8 settembre 1943 (ancora). Nel corso di un addestramento di routine poco lontano da una caserma in Veneto il sottotenente Innocenze (Sordi) capisce che c’è qualcosa che non va: amici e alleati si sono scambiati i ruoli. Trovata la caserma distrutta decide di tornare a casa, a Napoli. «Non è un film di guerra», ha scritto il regista, «È un viaggio attraverso l’Italia in guerra compiuto da quattro uomini allo sbando».

Personaggio: Serge Reggiani (il sergente Ceccarelli) afflitto da amebiasi non sembra nemmeno che stia sullo schermo. Viene da cercarsi in tasca qualcosa per tirarlo su. Magnifico.

Scene indimenticabili: sul treno, il complotto per rubare da sotto la testa di Ceccarelli addormentato la valigia coi salumi.

 

Il generale Della Rovere

http://youtu.be/nmISuh4rDWw

(1959, Vittorio De Sica, Hannes Messemer, Vittorio Caprioli, Giovanna Ralli, Sandra Milo. Regia: Roberto Rossellini)

La Resistenza a Milano. Un personaggio squallido che vive di truffe, gioco d’azzardo e donne, viene catturato dai tedeschi e portato a San Vittore. Potrebbe aver salva la vita se facesse il nome di un ricercato alla Gestapo. In un sussulto di orgoglio che ne riscatta la vita oppone il suo rifiuto e fucilato assieme ad altri nel cortile del carcere.

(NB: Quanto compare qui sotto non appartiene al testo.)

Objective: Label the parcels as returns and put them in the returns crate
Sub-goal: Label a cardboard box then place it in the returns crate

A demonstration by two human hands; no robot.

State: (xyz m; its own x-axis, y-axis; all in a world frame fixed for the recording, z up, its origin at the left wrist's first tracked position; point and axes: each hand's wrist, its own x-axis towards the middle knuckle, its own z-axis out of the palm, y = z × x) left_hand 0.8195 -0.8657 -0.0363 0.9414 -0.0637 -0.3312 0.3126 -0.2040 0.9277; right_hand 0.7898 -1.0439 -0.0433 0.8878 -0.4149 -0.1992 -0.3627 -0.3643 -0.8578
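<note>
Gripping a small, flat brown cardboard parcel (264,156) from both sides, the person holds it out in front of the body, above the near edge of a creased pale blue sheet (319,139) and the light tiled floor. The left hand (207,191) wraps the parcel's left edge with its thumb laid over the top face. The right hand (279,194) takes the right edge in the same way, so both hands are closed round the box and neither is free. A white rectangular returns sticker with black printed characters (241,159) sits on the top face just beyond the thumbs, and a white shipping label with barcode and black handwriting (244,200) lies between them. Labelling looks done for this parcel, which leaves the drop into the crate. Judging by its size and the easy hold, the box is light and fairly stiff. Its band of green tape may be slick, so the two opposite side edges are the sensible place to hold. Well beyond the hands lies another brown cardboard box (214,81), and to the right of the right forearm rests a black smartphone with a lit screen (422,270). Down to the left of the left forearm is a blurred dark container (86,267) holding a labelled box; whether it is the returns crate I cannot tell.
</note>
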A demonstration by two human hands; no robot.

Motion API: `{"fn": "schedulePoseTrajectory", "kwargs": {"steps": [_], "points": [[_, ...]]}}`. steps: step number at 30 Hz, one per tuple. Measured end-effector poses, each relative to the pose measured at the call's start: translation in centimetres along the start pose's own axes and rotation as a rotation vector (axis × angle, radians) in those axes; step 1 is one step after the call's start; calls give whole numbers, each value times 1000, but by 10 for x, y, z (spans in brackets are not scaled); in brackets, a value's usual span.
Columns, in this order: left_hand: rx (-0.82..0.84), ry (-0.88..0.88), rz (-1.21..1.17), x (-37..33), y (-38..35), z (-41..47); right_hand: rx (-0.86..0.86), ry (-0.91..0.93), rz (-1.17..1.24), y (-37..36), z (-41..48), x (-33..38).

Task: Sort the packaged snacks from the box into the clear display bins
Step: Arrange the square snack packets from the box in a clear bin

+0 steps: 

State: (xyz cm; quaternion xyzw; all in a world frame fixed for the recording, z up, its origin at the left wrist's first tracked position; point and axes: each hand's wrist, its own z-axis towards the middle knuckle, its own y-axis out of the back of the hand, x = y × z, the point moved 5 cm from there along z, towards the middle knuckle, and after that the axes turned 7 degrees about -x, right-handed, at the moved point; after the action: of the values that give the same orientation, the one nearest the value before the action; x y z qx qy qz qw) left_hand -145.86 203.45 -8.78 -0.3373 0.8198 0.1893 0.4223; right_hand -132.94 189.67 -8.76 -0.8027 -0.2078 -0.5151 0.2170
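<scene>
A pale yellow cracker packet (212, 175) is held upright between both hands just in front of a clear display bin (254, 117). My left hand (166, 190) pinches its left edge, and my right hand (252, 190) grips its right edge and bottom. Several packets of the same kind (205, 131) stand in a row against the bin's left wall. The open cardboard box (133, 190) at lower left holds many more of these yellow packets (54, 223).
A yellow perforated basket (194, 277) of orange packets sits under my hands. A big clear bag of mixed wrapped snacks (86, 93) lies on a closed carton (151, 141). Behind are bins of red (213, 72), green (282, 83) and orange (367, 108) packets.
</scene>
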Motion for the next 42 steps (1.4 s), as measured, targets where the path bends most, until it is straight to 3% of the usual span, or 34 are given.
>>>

Personaggio: De Sica, ovviamente. Grandissimo.

Scene indimenticabili: la fucilazione in cortile.

 

Una tigre in cielo

E infine un omaggio al cinema americano, attraverso un percorso un po’ tortuoso. Osservazioni marginali, le chiamerebbe qualcuno. In un film non di guerra (Sul lago dorato; 1981, con Katherine Hepburn, Henry Fonda, Jane Fonda. Regia di Mark Rydell) Norman Thayer, professore in pensione ritiratosi in un cottage sul lago cerca di ricordare il nome di un film con un aviatore che muore e quell’attrice biondina, come si chiamava? «Morivano sempre, gli aviatori», ricorda.

Il film esiste davvero. Si chiama Una tigre in cielo, il pilota che muore è Alan Ladd e la biondina è June Allyson, che pareva estratta pari da una pubblicità della Coca Cola o dei gelati Motta. Era terminata da poco la Guerra d’Indocina. Gli aviatori americani (Van Johnson, Gregory Peck, altri) avevano sempre il giubbotto di pelle marron col pelo suo colletto.

Da allora il film se ne stava rannicchiato, perso in qualche cantina della memoria di chi scrive. Ma la voce del doppiatore italiano di Henry Fonda, la sua perfetta mimesi di uno che sta ricordando, ha compiuto il miracolo. L’ultima scena, con June Allyson (chi era costei?) che guarda verso il cielo in cui sfreccia un aereo, è davvero un’americanata. Stupenda.